John Swinney facing questions over Cameron House scandal cash
FINANCE secretary John Swinney is being asked to give assurances over public money handed to the charity at the centre of the allegations which sparked the Cameron House scandal.
Edinburgh Southern SNP MSP Jim Eadie has written to Mr Swinney over claims of fraud dating back more than a decade at Edinburgh Lifelong Learning Partnership (ELLP), an arms-length council company.
Whistleblower John Travers was threatened with disciplinary action and allies of his based at Cameron House community centre were harassed and targeted with pornography after he alleged nearly £400,000 had been misspent by ELLP.
The Evening News revealed earlier this week that a team from Pricewaterhouse-Coopers (PwC) were called in by council chiefs to investigate the accusations, dating from 2002, which relate to ELLP and work carried out in Cityconnect, its IT and social inclusion project.

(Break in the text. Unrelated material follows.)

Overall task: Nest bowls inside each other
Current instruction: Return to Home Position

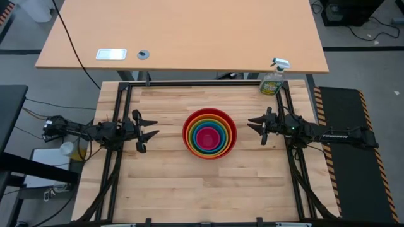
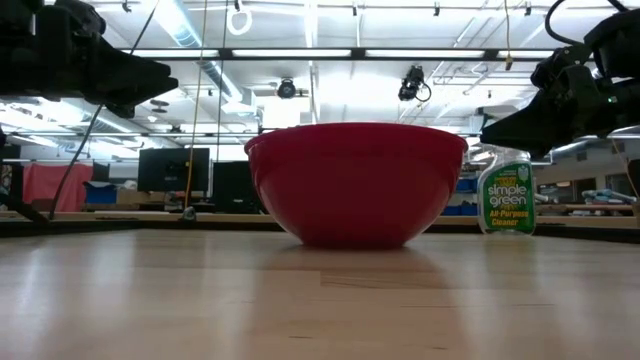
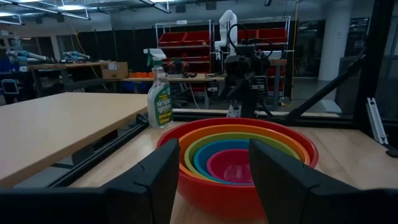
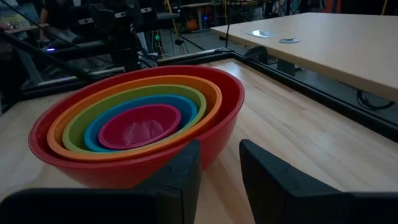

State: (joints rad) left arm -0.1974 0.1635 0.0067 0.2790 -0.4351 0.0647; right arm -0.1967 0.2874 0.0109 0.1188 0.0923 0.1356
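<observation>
The bowls (image 1: 209, 133) sit nested on the middle of the wooden table: red outermost (image 2: 356, 182), then orange, yellow-green and blue, with magenta-pink (image 4: 140, 124) innermost. The red bowl rests on its base. My left gripper (image 1: 149, 130) hovers at the table's left edge, open, pointing level at the bowls with nothing between its fingers. My right gripper (image 1: 255, 125) hovers at the right edge, open with a narrower gap, also pointing at the bowls and holding nothing.
A green spray bottle (image 1: 273, 79) stands at the table's far right corner. A larger light-wood desk (image 1: 183, 31) lies beyond the far edge. Bare wood surrounds the bowls on all sides.
</observation>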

Now Mr Eadie has asked the finance secretary for assurances that the money has been accounted for and used for the purpose for which it was intended. He sent Mr Swinney a set of questions, including what checks and evaluation had been carried out by the government, when it knew about the allegations and what it can do to try to recover the money.
Mr Eadie said: “I’m trying to shed a light on matters that go back to 2002 but which have yet to be fully justified and accounted for in relation to the operation of this charity and the specific allegation of the misuse of £400,000 of public funds, which is now the subject of a PwC investigation ordered by the council.
“These are matters of huge public interest and concern. Given the seriousness of the allegation and the significant amount of public funds which appear to be unaccounted for 13 years after they were first allocated, I have taken the unusual step of writing to the finance secretary, posing eight questions which now need to be answered.”
The Evening News revealed last year that Mr Travers was never interviewed about the allegations during the original investigation, which concluded there was no evidence that funds had been misappropriated.
And just this week, former city council leader Donald Anderson claimed that rather than commending him for raising important concerns to protect taxpayers’ money, officials “hunted down” Mr Travers “like a wild animal”.
Mr Travers’ associates at Cameron House were allegedly subjected to subterfuge, including faked e-mails, porn sent from a council computer and a council surveyor posing as a member of the public to gain covert access to the building and discredit management claims that the floor needed to be replaced.